The Black Lives Matter movement has taken center stage in many students’ lives and will play a major role in the 2020 election. (STAN WIECHERS VIA FLICKR)
The Black Lives Matter movement has taken center stage in many students’ lives and will play a major role in the 2020 election.


Students Say Presidential Candidates Neglect BLM

Students express frustration at lack of accountability in election as public support declines

October 28, 2020

When the Minneapolis Police Department murdered George Floyd in late May, students rallied, organized and led the new wave of the Black Lives Matter (BLM) movement into the summer with the central demand of defunding police departments and investing in Black communities. 

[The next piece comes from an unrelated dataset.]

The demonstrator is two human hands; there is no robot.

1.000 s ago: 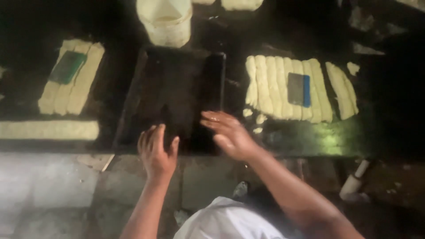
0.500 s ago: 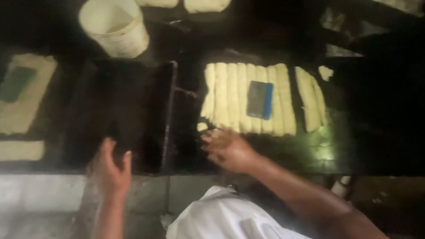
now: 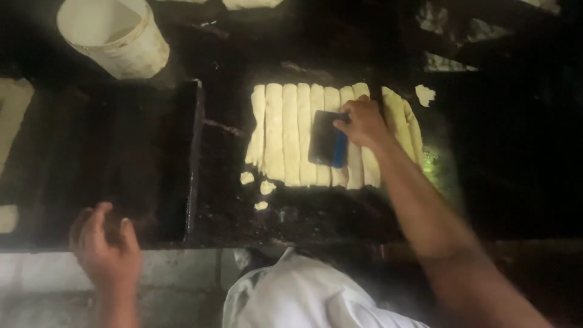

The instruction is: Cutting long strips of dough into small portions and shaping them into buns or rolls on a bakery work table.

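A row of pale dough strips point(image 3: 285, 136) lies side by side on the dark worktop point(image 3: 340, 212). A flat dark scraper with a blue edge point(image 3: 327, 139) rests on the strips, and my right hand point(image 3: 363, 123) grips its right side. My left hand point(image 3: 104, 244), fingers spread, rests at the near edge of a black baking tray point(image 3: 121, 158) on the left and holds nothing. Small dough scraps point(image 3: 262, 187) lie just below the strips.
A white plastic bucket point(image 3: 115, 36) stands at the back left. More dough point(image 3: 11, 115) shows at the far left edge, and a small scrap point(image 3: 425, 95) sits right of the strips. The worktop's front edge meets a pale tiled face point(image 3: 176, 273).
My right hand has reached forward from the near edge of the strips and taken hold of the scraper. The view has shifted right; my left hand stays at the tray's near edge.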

Now, with the arrival of the presidential election, neither candidate has pledged to fulfill the demands. President Donald Trump has asserted himself as the “law-and-order candidate,” while democratic nominee Joe Biden has taken a stance of police reform, but in doing so, also declared the need to increase police funding to aid in the reform process.

“When we look to the heart of where this summer uprising began, Minneapolis, the city council there has still taken no significant efforts to actually defund their police, much less abolish them,” Woody Wisz, Fordham College at Lincoln Center (FCLC) ’23, said. “Joe Biden, regardless of his past, has committed to giving more funding to police. If they get more money, they’re gonna hire more officers.”

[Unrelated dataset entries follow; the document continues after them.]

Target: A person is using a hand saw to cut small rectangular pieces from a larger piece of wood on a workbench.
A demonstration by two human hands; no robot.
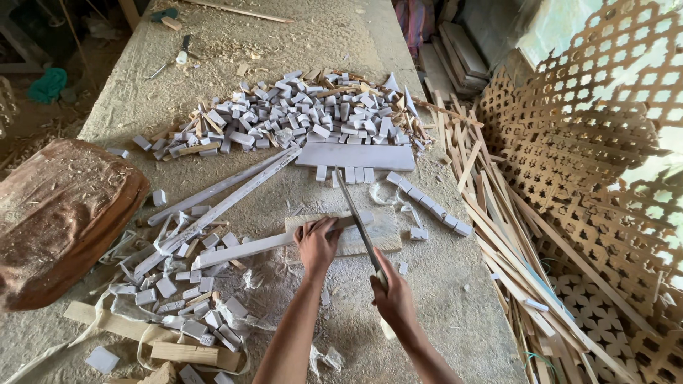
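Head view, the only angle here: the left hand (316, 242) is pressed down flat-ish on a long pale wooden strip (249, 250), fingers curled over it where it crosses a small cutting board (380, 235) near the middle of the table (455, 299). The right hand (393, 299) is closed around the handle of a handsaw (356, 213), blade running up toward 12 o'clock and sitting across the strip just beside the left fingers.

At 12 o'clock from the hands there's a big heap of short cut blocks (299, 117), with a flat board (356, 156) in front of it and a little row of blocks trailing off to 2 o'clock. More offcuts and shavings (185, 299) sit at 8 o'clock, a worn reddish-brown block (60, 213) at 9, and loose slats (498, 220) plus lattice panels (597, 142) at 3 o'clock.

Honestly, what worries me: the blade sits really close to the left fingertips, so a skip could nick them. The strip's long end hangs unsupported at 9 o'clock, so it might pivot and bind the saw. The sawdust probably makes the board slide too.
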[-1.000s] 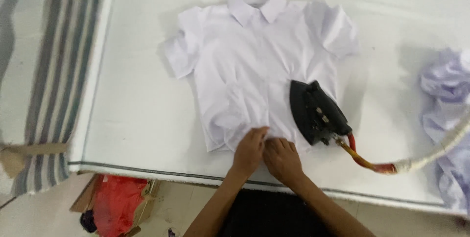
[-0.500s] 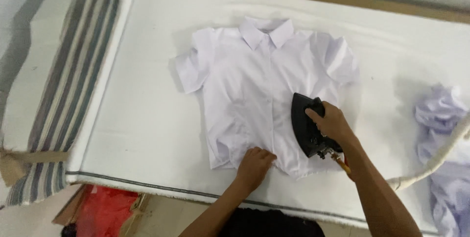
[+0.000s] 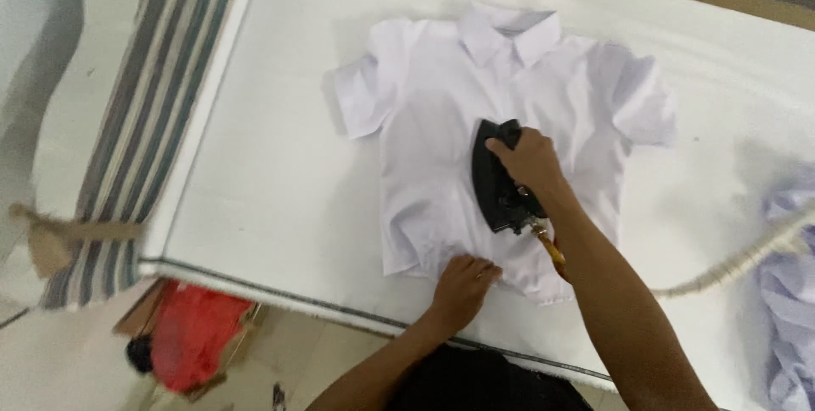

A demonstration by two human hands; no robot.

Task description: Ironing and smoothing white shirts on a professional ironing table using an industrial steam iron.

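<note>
On white shirt (image 3: 441, 148) — black iron (image 3: 497, 177), flat

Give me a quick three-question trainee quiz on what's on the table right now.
1. True or false: the right hand grips the black iron on the white shirt.
2. Where does the left hand press? A) collar B) bottom hem C) sleeve
3. What lies at the table's far right edge?

Key: 1 true. 2 B. 3 A crumpled pile of pale clothes.
</note>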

In an anonymous political survey of 211 Fordham students conducted by The Observer, respondents were asked to rank what they think are the most pressing issues in the U.S. Policing earned the third highest ranking with 50.7%, slightly trailing behind climate change at 79.1% and health care at 64%.

“I think the Black Lives Matter movement will remain a primary issue in the minds of most Americans.” Amara McNeil, FCLC ’23

Raekwon Fuller, FCLC ’23, emphasized that finding solutions to the survey’s top contenders for most pressing issues “is how policing will ultimately change,” due to the interconnectedness of the racist roots of American policing, environmental racism and anti-blackness in the medical field.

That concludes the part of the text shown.